**DESCRIPTION OF THE TASK**
Nothing but the lines from the start of the entries through the line containing "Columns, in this" should appear in the answer, each given exactly.

**Saved data entries**

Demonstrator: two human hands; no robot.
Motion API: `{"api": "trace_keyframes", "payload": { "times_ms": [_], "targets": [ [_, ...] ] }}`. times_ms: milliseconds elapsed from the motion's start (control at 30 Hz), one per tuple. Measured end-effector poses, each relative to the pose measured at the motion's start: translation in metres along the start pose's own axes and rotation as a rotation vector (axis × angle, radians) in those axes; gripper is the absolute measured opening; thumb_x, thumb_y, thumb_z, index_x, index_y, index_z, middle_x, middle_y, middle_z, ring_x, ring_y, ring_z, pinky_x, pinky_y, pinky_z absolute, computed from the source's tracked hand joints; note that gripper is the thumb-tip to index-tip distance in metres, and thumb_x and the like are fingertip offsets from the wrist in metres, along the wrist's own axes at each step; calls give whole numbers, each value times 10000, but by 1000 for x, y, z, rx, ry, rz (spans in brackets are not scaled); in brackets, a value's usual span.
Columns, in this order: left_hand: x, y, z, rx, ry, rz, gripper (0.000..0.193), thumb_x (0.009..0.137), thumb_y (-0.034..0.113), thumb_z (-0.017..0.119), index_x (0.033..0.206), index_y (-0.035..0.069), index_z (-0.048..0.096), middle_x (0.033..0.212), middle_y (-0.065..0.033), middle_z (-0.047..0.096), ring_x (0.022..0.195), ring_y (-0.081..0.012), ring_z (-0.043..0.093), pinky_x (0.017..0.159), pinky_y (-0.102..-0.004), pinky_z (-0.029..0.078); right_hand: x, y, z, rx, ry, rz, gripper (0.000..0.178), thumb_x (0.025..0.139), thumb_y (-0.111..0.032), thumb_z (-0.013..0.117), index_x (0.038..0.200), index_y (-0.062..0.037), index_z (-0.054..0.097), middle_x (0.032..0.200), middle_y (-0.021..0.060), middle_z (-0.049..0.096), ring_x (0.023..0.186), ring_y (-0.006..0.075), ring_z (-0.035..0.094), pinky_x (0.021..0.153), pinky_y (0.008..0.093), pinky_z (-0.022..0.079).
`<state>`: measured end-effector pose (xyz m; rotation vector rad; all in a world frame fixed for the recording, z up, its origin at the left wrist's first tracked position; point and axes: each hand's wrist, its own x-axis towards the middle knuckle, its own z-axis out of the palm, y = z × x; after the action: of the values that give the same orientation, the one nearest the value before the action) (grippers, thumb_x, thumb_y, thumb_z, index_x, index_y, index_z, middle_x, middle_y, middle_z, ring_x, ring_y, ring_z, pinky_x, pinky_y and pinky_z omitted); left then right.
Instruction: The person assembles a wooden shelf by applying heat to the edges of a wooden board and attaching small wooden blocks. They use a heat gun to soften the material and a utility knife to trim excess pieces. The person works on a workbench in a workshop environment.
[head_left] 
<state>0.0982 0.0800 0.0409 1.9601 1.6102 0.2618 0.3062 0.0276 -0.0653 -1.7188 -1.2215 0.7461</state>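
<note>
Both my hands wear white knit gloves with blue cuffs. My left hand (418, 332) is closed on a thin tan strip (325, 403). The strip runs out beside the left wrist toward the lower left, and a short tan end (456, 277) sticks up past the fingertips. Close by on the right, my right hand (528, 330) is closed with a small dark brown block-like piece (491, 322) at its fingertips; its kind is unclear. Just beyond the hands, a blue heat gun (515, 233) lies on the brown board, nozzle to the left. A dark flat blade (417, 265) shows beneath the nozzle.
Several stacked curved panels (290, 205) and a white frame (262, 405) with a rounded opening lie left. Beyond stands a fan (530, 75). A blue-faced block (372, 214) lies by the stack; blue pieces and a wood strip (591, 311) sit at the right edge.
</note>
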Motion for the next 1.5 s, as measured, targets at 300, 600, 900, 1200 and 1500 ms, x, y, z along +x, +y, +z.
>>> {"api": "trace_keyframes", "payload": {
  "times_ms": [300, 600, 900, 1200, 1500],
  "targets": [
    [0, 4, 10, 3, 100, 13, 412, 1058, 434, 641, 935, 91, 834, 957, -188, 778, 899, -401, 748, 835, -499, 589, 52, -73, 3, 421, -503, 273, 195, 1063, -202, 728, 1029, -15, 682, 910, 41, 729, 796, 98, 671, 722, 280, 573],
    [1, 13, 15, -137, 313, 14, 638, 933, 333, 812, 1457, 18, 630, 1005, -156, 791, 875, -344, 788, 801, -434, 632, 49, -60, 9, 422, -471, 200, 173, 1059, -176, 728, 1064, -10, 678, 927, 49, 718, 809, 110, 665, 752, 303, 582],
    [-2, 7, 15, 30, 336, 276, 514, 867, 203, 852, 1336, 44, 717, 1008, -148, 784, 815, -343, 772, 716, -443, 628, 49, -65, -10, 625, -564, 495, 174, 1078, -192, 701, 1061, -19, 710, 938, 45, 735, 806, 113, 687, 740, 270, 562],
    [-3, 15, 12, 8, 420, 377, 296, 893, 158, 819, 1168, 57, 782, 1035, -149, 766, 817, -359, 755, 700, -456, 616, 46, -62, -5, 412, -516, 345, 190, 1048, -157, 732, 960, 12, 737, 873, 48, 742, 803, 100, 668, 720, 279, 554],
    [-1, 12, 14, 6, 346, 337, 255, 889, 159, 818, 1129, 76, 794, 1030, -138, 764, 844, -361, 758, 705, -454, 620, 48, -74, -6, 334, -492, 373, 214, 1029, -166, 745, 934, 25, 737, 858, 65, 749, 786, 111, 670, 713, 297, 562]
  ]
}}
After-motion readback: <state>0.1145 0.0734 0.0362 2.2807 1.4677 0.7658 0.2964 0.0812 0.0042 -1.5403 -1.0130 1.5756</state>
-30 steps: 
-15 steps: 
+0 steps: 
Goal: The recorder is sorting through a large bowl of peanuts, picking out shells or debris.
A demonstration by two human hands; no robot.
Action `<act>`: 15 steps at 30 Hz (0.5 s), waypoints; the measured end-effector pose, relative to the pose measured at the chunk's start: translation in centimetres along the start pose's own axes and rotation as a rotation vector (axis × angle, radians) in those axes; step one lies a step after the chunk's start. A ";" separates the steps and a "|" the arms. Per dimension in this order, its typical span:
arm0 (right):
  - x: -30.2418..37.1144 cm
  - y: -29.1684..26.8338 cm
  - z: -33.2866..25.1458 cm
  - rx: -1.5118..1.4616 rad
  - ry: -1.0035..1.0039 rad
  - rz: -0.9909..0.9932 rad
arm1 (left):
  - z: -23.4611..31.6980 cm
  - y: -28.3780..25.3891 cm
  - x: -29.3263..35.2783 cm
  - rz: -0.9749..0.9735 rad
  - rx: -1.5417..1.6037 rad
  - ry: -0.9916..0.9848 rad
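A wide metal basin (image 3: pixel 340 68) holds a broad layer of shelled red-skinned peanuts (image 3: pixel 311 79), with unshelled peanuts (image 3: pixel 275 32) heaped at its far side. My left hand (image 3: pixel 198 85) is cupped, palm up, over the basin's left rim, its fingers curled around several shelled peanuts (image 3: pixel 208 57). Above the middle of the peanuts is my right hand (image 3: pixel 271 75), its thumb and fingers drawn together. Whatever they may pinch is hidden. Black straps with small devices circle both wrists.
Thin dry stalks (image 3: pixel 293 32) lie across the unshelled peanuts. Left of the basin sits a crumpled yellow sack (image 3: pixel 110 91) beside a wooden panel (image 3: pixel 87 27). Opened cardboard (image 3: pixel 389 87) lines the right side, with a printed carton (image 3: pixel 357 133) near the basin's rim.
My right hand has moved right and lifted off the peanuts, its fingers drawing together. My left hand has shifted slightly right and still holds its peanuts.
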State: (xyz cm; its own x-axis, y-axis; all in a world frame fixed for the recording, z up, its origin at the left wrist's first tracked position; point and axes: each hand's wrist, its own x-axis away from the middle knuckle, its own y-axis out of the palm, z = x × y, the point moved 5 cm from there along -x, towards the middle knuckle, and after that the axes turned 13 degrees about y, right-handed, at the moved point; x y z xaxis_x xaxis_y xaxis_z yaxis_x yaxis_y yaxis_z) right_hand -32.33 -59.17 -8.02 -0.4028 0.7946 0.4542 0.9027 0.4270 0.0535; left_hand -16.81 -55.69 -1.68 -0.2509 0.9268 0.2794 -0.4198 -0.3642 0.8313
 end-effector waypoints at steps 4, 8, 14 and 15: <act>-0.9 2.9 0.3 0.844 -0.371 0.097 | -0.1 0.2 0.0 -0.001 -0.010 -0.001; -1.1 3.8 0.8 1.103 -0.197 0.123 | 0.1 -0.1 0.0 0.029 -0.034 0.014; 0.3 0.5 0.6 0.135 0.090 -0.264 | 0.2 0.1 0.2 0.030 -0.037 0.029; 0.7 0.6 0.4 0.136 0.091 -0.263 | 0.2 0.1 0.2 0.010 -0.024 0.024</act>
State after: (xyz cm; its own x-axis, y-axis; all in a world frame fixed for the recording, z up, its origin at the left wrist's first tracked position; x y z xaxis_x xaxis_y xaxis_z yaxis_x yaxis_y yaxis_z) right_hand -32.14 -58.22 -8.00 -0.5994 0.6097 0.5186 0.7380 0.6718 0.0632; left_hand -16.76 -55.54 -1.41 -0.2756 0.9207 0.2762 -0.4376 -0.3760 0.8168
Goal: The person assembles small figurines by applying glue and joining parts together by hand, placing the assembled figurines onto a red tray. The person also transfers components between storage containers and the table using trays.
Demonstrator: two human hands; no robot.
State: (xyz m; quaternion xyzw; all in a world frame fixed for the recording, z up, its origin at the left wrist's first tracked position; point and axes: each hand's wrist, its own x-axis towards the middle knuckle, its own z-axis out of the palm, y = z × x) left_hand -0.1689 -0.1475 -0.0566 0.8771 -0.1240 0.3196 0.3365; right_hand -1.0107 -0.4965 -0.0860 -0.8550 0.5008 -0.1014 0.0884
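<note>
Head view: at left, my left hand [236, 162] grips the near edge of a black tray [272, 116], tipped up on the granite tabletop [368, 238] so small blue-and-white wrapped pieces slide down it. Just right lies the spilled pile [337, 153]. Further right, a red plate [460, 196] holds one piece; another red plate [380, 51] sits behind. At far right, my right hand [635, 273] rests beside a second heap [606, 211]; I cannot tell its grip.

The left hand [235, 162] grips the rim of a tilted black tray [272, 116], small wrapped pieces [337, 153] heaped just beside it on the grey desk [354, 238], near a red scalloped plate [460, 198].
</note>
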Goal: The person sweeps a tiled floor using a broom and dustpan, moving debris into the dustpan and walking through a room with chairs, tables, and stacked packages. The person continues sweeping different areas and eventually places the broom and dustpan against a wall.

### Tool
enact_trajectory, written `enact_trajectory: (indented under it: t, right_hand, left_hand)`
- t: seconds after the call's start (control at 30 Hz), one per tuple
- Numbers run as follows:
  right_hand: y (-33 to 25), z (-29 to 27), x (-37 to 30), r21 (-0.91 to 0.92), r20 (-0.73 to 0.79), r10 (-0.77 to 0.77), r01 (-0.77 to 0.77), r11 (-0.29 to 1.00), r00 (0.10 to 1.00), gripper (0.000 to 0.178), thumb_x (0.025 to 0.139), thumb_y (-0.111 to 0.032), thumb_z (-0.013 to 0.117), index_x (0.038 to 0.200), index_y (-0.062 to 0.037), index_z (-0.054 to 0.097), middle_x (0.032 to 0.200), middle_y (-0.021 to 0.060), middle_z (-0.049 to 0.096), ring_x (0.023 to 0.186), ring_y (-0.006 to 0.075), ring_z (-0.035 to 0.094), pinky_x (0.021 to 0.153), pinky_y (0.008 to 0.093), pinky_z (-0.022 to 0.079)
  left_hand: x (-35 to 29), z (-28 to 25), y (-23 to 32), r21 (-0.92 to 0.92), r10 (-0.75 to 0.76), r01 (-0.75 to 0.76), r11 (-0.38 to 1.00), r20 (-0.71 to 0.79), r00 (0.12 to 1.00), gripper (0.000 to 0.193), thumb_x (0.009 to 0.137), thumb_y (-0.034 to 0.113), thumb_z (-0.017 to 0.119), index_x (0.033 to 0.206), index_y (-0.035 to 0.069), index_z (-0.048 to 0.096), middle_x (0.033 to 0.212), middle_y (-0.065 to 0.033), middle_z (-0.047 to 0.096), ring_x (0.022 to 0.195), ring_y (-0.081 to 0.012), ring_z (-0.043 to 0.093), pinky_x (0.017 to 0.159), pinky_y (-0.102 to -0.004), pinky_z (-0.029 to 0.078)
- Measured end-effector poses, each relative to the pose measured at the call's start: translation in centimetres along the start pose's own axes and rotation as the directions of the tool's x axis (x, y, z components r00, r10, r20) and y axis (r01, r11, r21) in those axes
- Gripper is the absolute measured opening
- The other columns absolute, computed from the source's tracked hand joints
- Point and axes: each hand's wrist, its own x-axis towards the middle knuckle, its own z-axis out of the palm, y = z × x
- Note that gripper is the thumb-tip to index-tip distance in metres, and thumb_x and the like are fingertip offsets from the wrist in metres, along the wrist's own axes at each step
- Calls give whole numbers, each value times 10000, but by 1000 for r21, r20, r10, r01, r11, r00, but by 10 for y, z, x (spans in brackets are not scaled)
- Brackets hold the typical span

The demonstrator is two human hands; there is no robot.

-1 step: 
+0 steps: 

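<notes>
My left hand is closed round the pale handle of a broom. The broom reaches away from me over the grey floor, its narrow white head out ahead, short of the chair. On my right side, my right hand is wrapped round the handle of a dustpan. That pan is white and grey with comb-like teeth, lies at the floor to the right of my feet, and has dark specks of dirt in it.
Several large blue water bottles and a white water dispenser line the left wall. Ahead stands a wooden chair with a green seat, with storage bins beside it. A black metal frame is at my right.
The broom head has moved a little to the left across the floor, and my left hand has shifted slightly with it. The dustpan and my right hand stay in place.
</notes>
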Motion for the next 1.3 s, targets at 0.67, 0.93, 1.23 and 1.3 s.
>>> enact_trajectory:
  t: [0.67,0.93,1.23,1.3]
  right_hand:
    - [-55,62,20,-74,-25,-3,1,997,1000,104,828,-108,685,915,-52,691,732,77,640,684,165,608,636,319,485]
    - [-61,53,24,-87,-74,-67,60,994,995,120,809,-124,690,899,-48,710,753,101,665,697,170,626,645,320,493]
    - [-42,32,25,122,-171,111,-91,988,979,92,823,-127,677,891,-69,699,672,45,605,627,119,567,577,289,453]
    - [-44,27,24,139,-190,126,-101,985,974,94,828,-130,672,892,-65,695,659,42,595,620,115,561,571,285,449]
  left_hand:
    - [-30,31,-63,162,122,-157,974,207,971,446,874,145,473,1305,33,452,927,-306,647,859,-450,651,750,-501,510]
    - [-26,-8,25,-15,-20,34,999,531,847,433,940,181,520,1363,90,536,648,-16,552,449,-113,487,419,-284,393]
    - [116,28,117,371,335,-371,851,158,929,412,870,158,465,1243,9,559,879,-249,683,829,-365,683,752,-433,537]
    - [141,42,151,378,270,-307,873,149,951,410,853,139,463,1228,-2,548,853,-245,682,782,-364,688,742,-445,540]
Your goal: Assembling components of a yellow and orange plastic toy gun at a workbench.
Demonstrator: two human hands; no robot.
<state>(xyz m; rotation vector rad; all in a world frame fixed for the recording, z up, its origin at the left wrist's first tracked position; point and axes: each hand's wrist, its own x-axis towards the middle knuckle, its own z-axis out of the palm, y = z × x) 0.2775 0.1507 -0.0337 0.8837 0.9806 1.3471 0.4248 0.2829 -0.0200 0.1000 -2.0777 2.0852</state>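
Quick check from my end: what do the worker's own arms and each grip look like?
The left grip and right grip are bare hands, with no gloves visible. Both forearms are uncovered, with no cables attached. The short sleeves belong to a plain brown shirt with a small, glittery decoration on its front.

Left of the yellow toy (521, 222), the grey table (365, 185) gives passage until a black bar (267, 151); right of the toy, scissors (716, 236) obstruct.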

**OUTPUT OF THE TASK**
Demonstrator: two human hands; no robot.
Motion API: `{"api": "trace_keyframes", "payload": { "times_ms": [_], "targets": [ [_, ...] ] }}`. times_ms: milliseconds elapsed from the motion's start (control at 30 Hz), one per tuple. Measured end-effector poses, each relative to the pose measured at the motion's start: translation in metres along the start pose's own axes and rotation as a rotation vector (axis × angle, radians) in those axes; gripper is the absolute measured opening; thumb_x, thumb_y, thumb_z, index_x, index_y, index_z, middle_x, middle_y, middle_z, ring_x, ring_y, ring_z, pinky_x, pinky_y, pinky_z absolute, computed from the source's tracked hand joints; note that gripper is the thumb-tip to index-tip distance in metres, and thumb_x and the like are fingertip offsets from the wrist in metres, along the wrist's own axes at each step; calls give whole numbers, each value times 10000, but by 1000 for x, y, z, rx, ry, rz (spans in brackets are not scaled); in brackets, a value's usual span.
Columns, in this order: left_hand: x, y, z, rx, ry, rz, gripper (0.000..0.193), thumb_x (0.009..0.137), thumb_y (-0.034..0.113), thumb_z (-0.017..0.119), index_x (0.033..0.206), index_y (-0.035..0.069), index_z (-0.048..0.096), middle_x (0.033..0.212), middle_y (-0.065..0.033), middle_z (-0.047..0.096), ring_x (0.022..0.195), ring_y (-0.081..0.012), ring_z (-0.043..0.093), pinky_x (0.017..0.159), pinky_y (-0.102..-0.004), pinky_z (-0.029..0.078); right_hand: x, y, z, rx, ry, rz, gripper (0.000..0.178), thumb_x (0.025..0.139), thumb_y (-0.111..0.032), thumb_z (-0.013..0.117), index_x (0.038..0.200), index_y (-0.062..0.037), index_z (-0.054..0.097), middle_x (0.032..0.200), middle_y (-0.021..0.060), middle_z (-0.049..0.096), ring_x (0.023..0.186), ring_y (-0.006..0.075), ring_z (-0.035..0.094), pinky_x (0.021..0.153), pinky_y (0.008..0.093), pinky_z (-0.022..0.079).

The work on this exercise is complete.